Wir sind stolz, ein Teil der internationalen Gemeinschaft zu sein

22 Jugendliche aus ganz Europa trafen sich für zwei Wochen in Berlin zu einem Workcamp

25. August 2017 Diane Tempel-Bornett

Die Jugendlichen hatten gemeinsam die Gedenkveranstaltung vorbereitet und trugen Texte und Lieder vor.

Berlin, 23.8. Die Teilnehmerinnen und Teilnehmer zwischen 16 und 23 Jahren stammen aus der Ukraine, Rumänien, Italien, Lettland, Weißrussland, Frankreich, Litauen, Ungarn, der Türkei und aus Deutschland.

Unter der Anleitung zweier Teamerinnen und zweier Teamern pflegten sie Gräber der Kriegsgräberstätte auf dem Friedhof XII in Berlin Buch. Dort liegen zahlreiche Opfer von Krieg und Gewaltherrschaft, auch über 700 Zwangsarbeiterinnen und ihre früh verstorbenen Kinder.

"Viele Jugendliche waren überrascht, dass Zwangsarbeiterinnen und -arbeiter eine so große Opfergruppe sind. Der Tod durch Zwangsarbeit war ihnen neu. Viele der Toten kamen aus den Heimatländern der Jugendlichen." erklärte Campleiterin Lena Schroeder.

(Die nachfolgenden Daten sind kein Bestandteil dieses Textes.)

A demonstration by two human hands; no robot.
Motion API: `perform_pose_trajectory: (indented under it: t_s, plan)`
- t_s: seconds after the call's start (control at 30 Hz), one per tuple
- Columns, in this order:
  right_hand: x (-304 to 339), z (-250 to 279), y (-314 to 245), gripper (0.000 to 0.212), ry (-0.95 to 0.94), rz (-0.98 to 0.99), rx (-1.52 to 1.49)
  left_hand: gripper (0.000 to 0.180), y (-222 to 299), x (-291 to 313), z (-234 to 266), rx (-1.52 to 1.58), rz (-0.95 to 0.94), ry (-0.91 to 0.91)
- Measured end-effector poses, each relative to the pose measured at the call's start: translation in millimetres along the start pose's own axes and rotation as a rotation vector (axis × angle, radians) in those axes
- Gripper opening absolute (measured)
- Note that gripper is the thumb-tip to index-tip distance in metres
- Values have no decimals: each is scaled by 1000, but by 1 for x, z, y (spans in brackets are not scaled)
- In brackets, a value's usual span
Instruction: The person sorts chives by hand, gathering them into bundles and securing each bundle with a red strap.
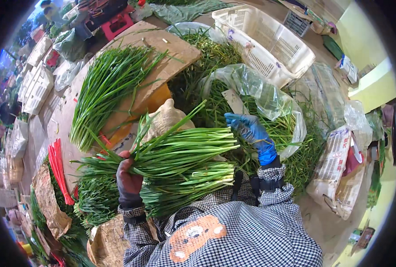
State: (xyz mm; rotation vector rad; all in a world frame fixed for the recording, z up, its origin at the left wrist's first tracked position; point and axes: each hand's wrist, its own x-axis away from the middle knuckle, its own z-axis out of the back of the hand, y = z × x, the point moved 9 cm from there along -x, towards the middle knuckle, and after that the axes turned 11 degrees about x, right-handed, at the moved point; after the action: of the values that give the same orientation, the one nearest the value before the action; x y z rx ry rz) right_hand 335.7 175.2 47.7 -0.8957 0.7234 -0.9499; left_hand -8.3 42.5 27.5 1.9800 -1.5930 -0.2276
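Note:
My left hand, in a dark glove, is wrapped round the leafy part of a bunch of garlic chives. The pale cut ends of the bunch point right, and a few loose blades stick up out of it. Just off those ends is my right hand in a blue glove, its fingers bent together; whatever they pinch, if anything, is too small to make out. A second bunch of chives lies beneath the first, over my lap. Behind my right hand a flat pale strip rests on loose greens.
A large chive bundle lies on a tilted board. Red ties hang at the left. Clear plastic surrounds loose trimmings. A white crate stands behind, another crate at right.

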Motion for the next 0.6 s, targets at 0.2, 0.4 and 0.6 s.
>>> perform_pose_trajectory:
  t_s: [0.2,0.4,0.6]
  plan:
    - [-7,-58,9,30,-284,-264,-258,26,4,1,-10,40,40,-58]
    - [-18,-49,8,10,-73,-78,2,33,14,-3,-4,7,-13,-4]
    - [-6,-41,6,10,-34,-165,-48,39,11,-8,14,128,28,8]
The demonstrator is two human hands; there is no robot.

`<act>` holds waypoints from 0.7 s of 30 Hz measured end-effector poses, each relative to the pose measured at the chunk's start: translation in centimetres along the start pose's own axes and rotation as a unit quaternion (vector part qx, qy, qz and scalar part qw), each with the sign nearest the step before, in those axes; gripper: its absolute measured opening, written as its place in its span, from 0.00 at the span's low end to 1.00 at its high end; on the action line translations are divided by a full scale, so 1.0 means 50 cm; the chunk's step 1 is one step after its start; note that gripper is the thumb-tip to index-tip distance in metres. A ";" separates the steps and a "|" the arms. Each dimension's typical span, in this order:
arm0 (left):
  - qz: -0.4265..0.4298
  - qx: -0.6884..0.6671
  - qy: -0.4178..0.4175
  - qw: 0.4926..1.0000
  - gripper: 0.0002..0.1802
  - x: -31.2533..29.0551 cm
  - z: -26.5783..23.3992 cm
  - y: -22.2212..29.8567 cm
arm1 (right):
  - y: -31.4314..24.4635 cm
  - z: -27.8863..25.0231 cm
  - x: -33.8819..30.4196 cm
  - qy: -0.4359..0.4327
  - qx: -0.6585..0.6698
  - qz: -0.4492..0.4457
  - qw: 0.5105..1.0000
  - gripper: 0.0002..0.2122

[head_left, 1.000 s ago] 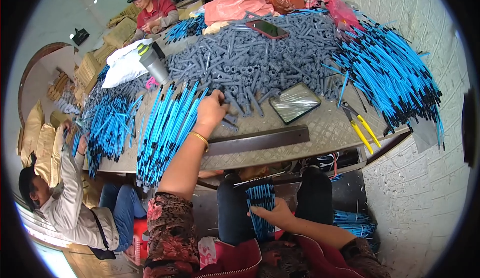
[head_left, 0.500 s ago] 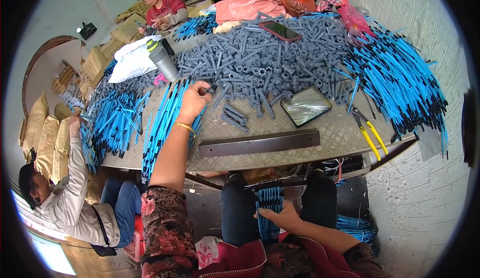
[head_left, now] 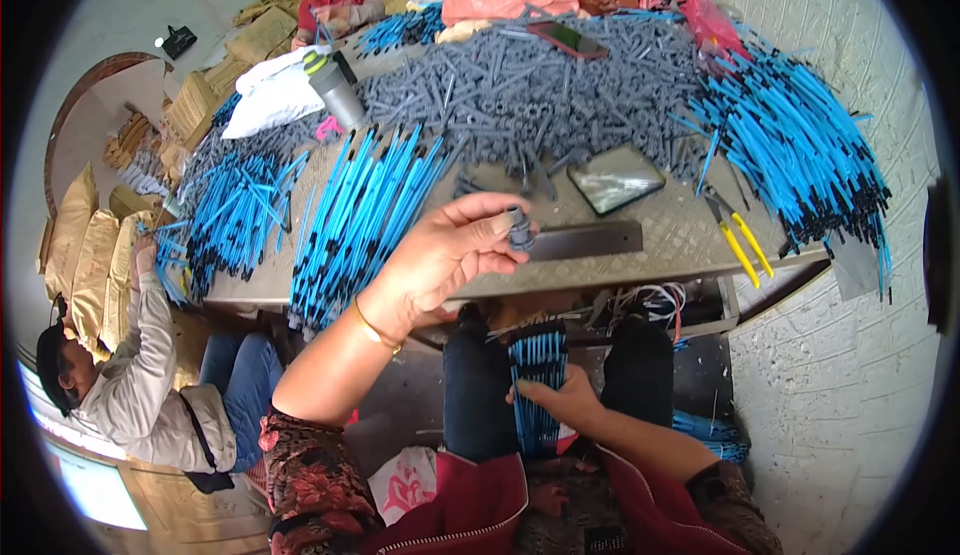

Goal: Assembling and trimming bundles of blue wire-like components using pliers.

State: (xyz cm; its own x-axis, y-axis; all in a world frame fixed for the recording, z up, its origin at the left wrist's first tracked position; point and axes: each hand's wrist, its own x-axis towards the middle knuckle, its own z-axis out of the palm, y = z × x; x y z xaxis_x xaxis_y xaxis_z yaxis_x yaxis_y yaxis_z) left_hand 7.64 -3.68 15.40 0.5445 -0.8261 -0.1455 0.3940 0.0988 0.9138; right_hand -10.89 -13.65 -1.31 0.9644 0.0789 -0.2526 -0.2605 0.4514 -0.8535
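Beige patterned counter (head_left: pixel 690 240) still bears heaped loose grey plastic fittings (head_left: pixel 590 80); left hand (head_left: pixel 450 250) pinches one fitting (head_left: pixel 519 230), right hand (head_left: pixel 570 400) closes around slim blue, black-tipped rods (head_left: pixel 538 355).

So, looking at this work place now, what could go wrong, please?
The small grey part is pinched only between thumb and fingertips of the left hand, so it might slip.
The bundle of blue rods is held by the right hand over the lap; a looser grip could let some slide down.
The yellow-handled pliers lie with handles at the table's edge, so a bump might knock them off.
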 end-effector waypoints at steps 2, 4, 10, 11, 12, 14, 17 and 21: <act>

Zwangsarbeit war der inhaltliche Schwerpunkt des Workcamps. Die Jugendlichen besuchten die Mahn- und Gedenkstätte Ravensbrück, das Dokumentationszentrum NS-Zwangsarbeit in Schöneweide und das Dokumentationszentrum Topografie des Terrors, sie unternahmen aber auch eine Stadtrally, Ausflüge in die Stadt sowie nach Potsdam und absolvierten den Outdoor Challenge Day. Dort konnten sie in einem Stationen-Lauf ihre Geschicklichkeit beim Floßfahren und ihren Orientierungssinn beweisen.

Warum geht man in ein Workcamp? Eine Teilnehmerin berichtete, sie wäre durch ihre Mutter zum Workcamp des Volksbundes gekommen, denn die hätte früher schon daran teilgenommen und ihr erzählt, die Workcamps seien eine tolle Mischung aus Kultur, Engagement und Spaß.

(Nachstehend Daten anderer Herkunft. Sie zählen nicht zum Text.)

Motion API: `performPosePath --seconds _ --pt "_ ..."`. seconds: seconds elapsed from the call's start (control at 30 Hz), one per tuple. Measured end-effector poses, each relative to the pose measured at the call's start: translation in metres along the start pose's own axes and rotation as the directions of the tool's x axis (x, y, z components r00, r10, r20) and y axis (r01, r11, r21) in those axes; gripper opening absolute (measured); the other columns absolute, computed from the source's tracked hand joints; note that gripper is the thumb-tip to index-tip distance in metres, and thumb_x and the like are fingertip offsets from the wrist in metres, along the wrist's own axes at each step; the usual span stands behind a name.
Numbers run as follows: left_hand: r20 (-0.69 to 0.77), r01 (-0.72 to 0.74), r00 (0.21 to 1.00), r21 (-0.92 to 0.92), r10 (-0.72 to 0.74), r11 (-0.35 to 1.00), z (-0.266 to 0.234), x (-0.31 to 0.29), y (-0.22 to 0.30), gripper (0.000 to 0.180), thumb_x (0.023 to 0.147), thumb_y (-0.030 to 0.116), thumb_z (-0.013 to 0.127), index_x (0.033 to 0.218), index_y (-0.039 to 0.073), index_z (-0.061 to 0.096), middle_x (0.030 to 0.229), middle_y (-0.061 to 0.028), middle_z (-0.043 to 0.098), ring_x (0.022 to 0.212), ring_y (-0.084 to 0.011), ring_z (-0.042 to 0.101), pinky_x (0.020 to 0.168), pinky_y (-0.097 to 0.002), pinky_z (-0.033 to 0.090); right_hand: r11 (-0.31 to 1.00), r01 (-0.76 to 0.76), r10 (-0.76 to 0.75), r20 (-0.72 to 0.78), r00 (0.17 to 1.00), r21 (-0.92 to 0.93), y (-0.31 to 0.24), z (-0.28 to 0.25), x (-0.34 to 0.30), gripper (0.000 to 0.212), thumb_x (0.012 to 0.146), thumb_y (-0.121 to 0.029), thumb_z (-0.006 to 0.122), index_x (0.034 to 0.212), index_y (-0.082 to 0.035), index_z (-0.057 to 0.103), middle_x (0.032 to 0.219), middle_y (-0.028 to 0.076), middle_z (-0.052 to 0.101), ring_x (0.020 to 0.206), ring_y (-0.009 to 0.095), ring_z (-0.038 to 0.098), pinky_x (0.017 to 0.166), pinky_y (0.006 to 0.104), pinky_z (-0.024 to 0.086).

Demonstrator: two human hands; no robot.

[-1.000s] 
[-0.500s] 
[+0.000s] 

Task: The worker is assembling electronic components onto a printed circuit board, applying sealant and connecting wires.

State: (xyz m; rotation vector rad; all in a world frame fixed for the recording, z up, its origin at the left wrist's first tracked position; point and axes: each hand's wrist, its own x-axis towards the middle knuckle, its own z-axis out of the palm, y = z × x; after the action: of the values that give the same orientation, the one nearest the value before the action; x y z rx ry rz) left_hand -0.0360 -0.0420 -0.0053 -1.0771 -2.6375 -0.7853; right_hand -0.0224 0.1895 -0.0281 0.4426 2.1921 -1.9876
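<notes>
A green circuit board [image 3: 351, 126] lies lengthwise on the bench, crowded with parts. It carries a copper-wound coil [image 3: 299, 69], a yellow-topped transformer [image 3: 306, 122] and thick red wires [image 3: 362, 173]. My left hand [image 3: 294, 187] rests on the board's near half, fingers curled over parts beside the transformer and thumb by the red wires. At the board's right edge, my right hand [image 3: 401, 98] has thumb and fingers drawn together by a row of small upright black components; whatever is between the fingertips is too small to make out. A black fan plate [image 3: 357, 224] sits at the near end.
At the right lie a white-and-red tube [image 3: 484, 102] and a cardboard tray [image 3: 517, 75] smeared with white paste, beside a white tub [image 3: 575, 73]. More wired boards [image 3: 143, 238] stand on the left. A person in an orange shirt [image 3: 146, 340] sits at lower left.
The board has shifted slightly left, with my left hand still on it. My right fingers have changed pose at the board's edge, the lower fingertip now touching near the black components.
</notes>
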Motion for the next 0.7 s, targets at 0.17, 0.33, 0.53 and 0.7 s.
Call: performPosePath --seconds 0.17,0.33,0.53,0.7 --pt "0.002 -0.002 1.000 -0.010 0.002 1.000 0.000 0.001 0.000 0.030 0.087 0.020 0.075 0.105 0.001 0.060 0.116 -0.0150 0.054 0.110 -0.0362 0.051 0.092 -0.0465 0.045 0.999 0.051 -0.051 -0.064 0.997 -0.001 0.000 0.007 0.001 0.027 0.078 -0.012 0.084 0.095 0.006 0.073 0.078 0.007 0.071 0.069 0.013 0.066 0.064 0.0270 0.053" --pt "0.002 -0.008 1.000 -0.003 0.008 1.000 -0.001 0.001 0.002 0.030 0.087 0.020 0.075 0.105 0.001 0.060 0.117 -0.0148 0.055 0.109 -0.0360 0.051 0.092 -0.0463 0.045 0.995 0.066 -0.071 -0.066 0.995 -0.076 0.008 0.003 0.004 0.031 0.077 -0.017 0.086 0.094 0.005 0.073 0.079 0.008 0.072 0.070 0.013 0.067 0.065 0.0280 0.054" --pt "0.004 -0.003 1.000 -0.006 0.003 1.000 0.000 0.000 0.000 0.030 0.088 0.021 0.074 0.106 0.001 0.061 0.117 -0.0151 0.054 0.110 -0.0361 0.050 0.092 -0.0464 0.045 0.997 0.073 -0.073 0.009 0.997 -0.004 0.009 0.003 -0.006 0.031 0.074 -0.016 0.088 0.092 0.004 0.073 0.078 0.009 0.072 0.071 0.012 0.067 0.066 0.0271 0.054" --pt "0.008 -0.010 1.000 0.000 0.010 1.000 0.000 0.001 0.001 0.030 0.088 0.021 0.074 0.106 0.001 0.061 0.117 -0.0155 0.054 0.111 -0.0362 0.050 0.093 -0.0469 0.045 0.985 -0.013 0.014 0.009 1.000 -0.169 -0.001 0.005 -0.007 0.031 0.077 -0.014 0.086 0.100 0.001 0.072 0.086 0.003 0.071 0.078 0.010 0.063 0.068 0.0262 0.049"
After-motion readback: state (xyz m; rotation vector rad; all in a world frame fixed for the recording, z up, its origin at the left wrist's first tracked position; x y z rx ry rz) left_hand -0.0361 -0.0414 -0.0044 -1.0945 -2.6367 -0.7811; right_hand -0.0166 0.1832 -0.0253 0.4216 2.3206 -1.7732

"Dies war aber auch eine besondere Gruppe" resümiert die Campleiterin Lena Schroeder. "Sie hatten einen ganz besonderen Zusammenhalt und ein gutes Gruppengefühl. Sie wollten in der Freizeit immer zusammenbleiben. Ich glaube, hier sind Freundschaften entstanden, die bestimmt viele Jahre halten." Alexander Kupka, Teamer ergänzt: "Jugendliche, die sich zu einem internationalen Workcamp anmelden, sind meistens sowieso offen, interessiert und haben einen besonderen Blickwinkel auf die Welt."

Auf dem Berlin-Abend in der Julius-Leber-Kaserne dankten die Teilnehmerinnen und Teilnehmer allen beteiligen Organisationen, Gruppen und Menschen, die die einzigartigen Erfahrungen und Erlebnisse ermöglicht hatten: der Bundeswehr, dem DLRG, ihren Teamerinnen und Teamern und dem Volksbund. Was nehmen nun die Jugendlichen vom dem Workcamp mit? Drei junge Frauen formulierten das so: "Wir haben gelernt, was unsere Vorfahren getan haben. Wir sind heute stolz, zu einer internationalen Gemeinschaft zu gehören. Und wir hoffen, dass wir in Zukunft wieder zusammentreffen, um für die Menschenrechte zu kämpfen."